[EXERCISE DETAILS] From the first line to the last, print the listing exactly.
═════ DATA BELOW ═════
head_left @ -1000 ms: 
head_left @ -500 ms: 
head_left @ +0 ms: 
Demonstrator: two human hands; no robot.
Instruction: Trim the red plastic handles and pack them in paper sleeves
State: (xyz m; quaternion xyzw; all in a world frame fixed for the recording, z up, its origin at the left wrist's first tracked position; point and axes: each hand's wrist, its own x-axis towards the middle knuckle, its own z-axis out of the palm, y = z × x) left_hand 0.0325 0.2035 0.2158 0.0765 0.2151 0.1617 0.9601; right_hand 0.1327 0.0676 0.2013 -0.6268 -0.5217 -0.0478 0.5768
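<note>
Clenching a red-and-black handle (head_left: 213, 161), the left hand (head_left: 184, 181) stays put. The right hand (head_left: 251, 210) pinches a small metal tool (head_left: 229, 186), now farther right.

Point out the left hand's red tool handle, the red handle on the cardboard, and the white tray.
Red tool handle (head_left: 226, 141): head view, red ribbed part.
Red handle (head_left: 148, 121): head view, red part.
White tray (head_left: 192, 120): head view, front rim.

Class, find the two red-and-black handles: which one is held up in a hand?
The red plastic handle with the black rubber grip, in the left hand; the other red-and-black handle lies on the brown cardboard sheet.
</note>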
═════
[RESULT FOR THIS TASK]
head_left @ -1000 ms: 
head_left @ -500 ms: 
head_left @ +0 ms: 
Demonstrator: two human hands; no robot.
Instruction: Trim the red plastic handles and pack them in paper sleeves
State: (xyz m; quaternion xyzw; all in a world frame fixed for the recording, z up, its origin at the left wrist's first tracked position; point and axes: each hand's wrist, its own x-axis towards the middle knuckle, its own z-axis out of the palm, y = z × x) left_hand 0.0325 0.2035 0.2158 0.0765 0.2151 0.1617 0.9601; right_hand 0.1327 0.0676 0.2013 -0.6268 -0.5217 -0.0478 0.5768
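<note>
Clenching a red-and-black handle (head_left: 213, 161), the left hand (head_left: 184, 181) stays put. The right hand (head_left: 251, 210) pinches a small metal tool (head_left: 229, 186), now farther right.

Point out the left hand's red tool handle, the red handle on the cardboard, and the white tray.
Red tool handle (head_left: 226, 141): head view, red ribbed part.
Red handle (head_left: 148, 121): head view, red part.
White tray (head_left: 192, 120): head view, front rim.

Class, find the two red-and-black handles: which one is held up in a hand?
The red plastic handle with the black rubber grip, in the left hand; the other red-and-black handle lies on the brown cardboard sheet.
</note>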

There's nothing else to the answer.